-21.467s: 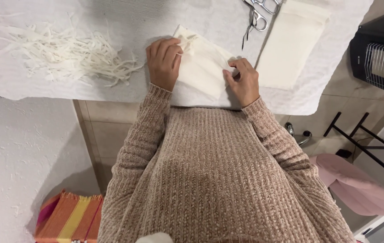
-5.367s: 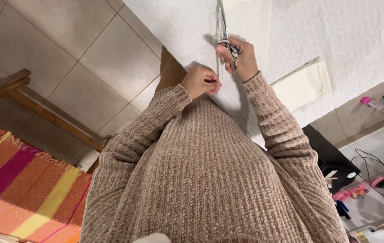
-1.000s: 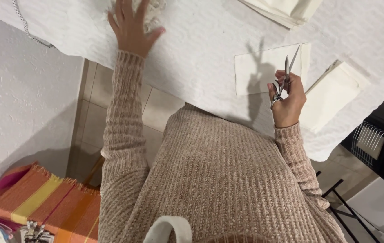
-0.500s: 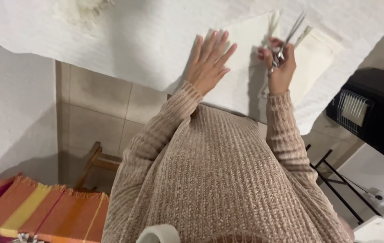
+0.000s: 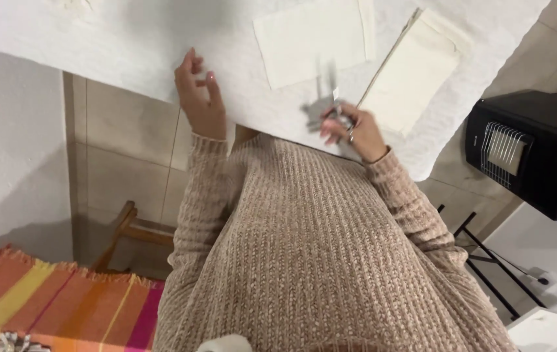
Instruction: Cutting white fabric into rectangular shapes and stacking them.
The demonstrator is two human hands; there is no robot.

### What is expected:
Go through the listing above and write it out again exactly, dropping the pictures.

### Result of this task:
-21.467s: 
-5.367s: 
-1.000s: 
-0.500s: 
+0.000s: 
Instruction: Cutting white fabric into rectangular shapes and stacking them.
The demonstrator is two human hands; there is no robot.

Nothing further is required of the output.